Continuity of supply. If the generic tablet changes every month it creates both confusion and distrust in some people. The patient wasn't asking for an overpriced brand of quinine sulphate (there isn't one is there?) but a generic that they were familiar with.

Quote:
We all make mistakes and if you haven't then you are a better pharmacist than i but we just hope that the mistakes we make are rectifiable and don't cause any harm to the patient
I was suggesting that the variation between generics (and PI's) was such that it was a cause of error both for pharmacists and patients - and that issue be addressed rather than ignored.

Quote:
You cannot, and have not, justified to me why we should go to such extremes to satisfy every whim and fancy a client may have just based on the size of a tablet.
Because in this instance the cost would be minimal - and future profits from a new customer would ofset any initial loss.

Quote:
You forget, pharmacy is still a business at the end of the day.
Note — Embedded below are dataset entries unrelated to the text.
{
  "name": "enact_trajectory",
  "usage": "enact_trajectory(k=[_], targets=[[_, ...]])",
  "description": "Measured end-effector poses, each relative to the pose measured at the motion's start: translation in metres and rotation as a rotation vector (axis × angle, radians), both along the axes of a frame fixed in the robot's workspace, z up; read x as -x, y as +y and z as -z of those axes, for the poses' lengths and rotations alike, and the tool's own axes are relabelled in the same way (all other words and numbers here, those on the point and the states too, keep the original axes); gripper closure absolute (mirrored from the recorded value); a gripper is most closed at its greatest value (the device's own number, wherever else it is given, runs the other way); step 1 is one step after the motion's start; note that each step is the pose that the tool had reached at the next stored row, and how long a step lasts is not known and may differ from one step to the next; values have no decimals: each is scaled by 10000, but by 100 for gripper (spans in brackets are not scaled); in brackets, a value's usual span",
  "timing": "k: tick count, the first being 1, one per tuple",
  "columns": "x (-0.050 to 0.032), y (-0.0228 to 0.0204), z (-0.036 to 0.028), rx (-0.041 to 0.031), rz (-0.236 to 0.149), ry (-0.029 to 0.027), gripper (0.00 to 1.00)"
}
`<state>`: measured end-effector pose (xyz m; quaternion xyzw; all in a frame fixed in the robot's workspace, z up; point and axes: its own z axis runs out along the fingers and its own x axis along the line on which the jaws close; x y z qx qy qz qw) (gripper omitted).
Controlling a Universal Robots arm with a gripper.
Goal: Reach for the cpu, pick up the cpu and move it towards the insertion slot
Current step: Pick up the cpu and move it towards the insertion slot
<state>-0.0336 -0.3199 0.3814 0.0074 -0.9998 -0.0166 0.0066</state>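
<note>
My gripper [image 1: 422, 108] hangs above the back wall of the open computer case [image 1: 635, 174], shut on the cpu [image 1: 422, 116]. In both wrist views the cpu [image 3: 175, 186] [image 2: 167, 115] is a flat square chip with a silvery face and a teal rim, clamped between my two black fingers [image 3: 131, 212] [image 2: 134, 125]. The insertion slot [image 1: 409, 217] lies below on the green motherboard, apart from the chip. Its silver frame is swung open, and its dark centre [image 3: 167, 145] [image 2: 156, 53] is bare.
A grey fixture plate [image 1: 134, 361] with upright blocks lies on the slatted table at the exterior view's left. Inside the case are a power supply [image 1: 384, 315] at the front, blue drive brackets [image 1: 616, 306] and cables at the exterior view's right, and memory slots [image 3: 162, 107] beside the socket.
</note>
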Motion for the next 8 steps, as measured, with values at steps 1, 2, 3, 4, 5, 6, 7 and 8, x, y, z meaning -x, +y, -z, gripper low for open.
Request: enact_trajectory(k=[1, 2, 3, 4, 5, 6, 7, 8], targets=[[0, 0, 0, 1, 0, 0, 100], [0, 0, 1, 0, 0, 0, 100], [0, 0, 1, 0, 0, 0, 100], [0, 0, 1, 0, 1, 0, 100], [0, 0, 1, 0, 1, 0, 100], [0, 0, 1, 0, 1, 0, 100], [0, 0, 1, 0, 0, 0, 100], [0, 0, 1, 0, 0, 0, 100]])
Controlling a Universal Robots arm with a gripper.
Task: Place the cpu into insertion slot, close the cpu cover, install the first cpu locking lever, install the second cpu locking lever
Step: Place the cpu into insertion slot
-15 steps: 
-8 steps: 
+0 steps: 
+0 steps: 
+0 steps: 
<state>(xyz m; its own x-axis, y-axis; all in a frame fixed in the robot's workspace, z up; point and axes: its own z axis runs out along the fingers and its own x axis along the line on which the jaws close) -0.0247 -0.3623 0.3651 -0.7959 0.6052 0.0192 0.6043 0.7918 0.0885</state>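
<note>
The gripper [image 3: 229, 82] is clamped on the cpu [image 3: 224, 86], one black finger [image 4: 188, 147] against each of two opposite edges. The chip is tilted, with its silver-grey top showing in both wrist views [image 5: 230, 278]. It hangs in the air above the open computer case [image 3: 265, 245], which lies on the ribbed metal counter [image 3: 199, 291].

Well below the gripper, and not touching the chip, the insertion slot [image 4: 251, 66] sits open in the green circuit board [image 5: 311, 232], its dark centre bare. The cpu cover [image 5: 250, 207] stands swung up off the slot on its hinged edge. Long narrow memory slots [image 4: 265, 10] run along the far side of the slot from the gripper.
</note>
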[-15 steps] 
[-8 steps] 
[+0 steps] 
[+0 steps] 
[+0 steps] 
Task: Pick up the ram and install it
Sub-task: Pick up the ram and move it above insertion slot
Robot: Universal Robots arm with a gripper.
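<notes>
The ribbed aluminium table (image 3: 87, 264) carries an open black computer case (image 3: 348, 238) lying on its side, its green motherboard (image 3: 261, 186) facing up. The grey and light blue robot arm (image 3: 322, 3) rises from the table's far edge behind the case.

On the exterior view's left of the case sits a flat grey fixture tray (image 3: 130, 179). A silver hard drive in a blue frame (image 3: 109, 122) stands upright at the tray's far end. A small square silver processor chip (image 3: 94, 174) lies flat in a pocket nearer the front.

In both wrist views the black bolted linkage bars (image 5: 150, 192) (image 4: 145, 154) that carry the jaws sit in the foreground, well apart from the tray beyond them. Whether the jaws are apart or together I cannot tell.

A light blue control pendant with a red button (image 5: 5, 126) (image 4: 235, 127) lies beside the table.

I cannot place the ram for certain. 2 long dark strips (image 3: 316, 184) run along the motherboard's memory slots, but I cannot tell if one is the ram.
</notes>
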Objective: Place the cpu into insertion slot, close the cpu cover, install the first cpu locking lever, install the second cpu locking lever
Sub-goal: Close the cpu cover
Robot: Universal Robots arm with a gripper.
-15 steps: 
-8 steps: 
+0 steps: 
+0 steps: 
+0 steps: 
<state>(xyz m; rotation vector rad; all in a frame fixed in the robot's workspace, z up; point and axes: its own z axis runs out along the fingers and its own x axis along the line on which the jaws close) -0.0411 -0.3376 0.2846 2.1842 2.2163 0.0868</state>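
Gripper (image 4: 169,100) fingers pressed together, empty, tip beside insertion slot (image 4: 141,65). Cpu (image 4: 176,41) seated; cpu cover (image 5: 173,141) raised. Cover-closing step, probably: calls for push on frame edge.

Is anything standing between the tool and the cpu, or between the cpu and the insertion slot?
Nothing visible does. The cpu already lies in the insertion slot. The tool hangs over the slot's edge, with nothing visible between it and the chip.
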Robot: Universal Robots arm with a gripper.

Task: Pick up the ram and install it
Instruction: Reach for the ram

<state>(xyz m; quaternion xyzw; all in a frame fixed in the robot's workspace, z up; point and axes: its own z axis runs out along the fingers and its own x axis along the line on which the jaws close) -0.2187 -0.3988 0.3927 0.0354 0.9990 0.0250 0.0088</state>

Would it then make sense to supply branded medicine just because the patient has always in the past had branded but for which you only get paid generic prices? It wouldn't be long before you were out of business.
Agree - but that is not the case in this specific instance - and would in any case at least in part depend on the price difference.
I get a patients gabapentin scripts changed to neurontin because the generic capsules are too big to swallow and the patients hands are too athritic to open the capsules.
No isn't an aceptable answer - a phone call to try and sort something out is IMO much better.